Il campo profughi italiano, già in stato avanzato e pronto per mercoledì, servirà ad aumentare la capacità ricettiva del vicino centro di grande capacità di Michalovce.

Il materiale che viene montato nell’est della Slovacchia dagli uomini della Protezione civile regionale del Friuli Venezia Giulia, una trentina di persone con venti mezzi partiti dall’Italia venerdì, prevede trenta tende per alloggio dotate di illuminazione e riscaldamento, letti, servizi igienici e docce, cucina da campo e tendone sociale. Il tutto sorgerà nell’area di una delle scuole secondarie di Michalovce.

La scelta dei volontari, afferma la direzione regionale della Protezione civile, è stata fatta sulla base di parametri che riguardano la competenza, la conoscenza della lingua, l’esperienza e l’età, per creare un gruppo coeso, affiatato, competente ed efficiente.
L’Italia ha così risposto alla richiesta di assistenza della Slovacchia nell’ambito del meccanismo di protezione civile dell’Unione europea.
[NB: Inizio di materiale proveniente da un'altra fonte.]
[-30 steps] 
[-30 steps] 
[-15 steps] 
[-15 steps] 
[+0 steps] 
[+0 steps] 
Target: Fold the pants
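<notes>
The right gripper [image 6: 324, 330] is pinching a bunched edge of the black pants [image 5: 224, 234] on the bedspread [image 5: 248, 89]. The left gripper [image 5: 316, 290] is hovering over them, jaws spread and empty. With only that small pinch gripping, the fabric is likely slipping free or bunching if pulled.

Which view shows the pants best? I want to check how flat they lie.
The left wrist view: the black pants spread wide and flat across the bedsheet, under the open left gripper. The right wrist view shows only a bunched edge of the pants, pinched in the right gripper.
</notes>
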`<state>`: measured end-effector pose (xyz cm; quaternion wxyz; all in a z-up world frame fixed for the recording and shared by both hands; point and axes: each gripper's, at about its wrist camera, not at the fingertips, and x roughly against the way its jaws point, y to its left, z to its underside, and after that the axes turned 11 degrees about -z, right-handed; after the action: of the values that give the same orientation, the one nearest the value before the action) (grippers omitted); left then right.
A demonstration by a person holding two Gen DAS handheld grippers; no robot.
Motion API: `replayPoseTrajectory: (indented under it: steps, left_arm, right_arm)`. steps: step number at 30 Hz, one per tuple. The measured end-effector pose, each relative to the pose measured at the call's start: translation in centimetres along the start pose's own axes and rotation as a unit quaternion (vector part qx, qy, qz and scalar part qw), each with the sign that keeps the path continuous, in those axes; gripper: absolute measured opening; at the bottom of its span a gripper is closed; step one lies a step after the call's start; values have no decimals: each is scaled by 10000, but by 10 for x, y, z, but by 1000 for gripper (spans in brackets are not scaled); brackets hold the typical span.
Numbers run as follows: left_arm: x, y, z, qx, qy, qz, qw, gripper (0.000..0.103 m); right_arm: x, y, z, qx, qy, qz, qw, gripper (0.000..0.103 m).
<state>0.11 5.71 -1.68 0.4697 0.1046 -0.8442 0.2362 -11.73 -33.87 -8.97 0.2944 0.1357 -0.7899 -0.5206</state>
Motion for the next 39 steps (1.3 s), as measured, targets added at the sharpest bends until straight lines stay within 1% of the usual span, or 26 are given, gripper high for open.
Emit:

Proprio oggi il premier italiano Mario Draghi è in visita alla Protezione civile di Palmanova, dove è la sede regionale del Friuli, che è in prima linea per l’arrivo dei profughi dall’Ucraina. Dai valichi di frontiera regionali sono entrati fino a ieri 31.000 dei circa 50.000 profughi arrivati in Italia. Complessivamente, 10 milioni di ucraini sono scappati dalle proprie case, e circa 3,5 milioni hanno già attraversato la frontiera per fuggire all’estero (di cui 250.000 entrati in Slovacchia).